O vento começava a sobrar, ele ergueu seus olhos para céu, que começavam a ser cortado por clarões constantes.

—Vou tentar. —Disse assim que percebi que ele esperava por uma resposta, só que não havia qualquer tipo de esperança na minha voz.

—Você vai conseguir. —Ele disse silenciosamente, eu quase desejei não ter dito nada, Bill só estava desejando o melhor para mim, só que o meu melhor não era ali, era na minha casa, com Leda, com meus amigos, e longe de tudo aquilo. Meus olhos se marejaram com esse pensamento, eu pisquei algumas vezes tentando evitar as conhecidas lágrimas, e desvie meu olhar para o paredão de rochas bem a minha frente. Era uma imensidão.

Algo se moveu no topo das rochas, chamando minha atenção, primeiro pensei que fosse um animal qualquer, no entanto o vulto foi ganhando forma e pude perceber que era uma figura pequena de um rapaz, ele estava próximo demais da beirada e usava uma estranha capa que se afastava do seu corpo toda vez que o vento batia contra. Eu imaginei que seria uma boa sensação de liberdade. De ver todos aos seus pés. E desejei poder estar lá em cima, livre de tudo aquilo que me cercava.

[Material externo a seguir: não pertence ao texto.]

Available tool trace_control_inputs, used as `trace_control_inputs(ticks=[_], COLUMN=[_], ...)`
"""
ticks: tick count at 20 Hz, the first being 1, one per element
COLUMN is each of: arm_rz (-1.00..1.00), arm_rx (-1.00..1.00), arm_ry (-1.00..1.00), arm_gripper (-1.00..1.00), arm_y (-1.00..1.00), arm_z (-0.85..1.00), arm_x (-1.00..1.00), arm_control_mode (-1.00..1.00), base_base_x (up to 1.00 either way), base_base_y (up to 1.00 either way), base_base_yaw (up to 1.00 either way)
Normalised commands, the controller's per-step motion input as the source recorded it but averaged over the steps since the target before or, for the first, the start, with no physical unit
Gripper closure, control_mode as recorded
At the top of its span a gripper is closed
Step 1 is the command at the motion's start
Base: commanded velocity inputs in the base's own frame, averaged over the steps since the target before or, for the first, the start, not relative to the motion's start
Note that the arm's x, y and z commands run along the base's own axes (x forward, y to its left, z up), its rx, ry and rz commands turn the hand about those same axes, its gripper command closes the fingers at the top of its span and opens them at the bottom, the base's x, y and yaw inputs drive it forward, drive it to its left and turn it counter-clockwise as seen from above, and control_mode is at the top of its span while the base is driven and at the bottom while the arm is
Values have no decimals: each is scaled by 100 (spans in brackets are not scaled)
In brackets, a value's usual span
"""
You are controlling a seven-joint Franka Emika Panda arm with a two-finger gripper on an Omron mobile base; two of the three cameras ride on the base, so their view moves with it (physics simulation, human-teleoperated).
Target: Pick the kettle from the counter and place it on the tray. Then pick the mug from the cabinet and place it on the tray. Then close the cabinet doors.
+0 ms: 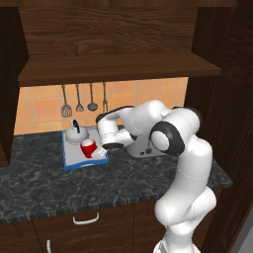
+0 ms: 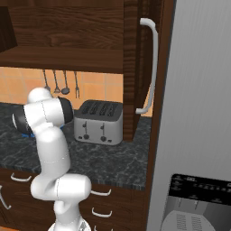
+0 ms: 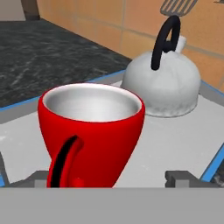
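The cabinet (image 1: 113, 44) spans the frame's top, one door (image 2: 135, 67) swung open. On the counter (image 1: 44, 183) at centre left, the tray (image 1: 74, 158) carries the kettle (image 1: 77, 133) and the tilted mug (image 1: 88, 147), which sits between the gripper (image 3: 107, 179) fingers; whether they grip it I cannot tell

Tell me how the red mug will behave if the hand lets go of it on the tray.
The mug looks rigid and glossy, so likely slippery between the fingers. It leans in the left base view, so it may tip or rock onto the tray. Being round, it could roll toward the kettle if it falls over.
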Motion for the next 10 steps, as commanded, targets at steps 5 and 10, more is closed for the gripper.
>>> trace_control_inputs(ticks=[5, 10], arm_rz=[0, 0], arm_rx=[0, 5], arm_ry=[1, 6], arm_gripper=[-100, -100], arm_y=[-3, 0], arm_z=[10, 35], arm_x=[0, -18], arm_control_mode=[-100, -100], base_base_x=[0, 0], base_base_y=[0, 0], base_base_yaw=[0, 0])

—É melhor entrarmos. —Bill disse ainda olhando o céu escuro. —Parece que está chegando uma tempestade daquelas.

O vento sobrou novamente afastando ainda mais a capa do corpo, ele deu um passo para frente e abriu os braços, como se quisesse sentir o vento.  Pelo menos foi o que imaginei até ele curvar o corpo pela frente e cair no vazio.

Então tudo aconteceu rápido demais nos próximos segundos.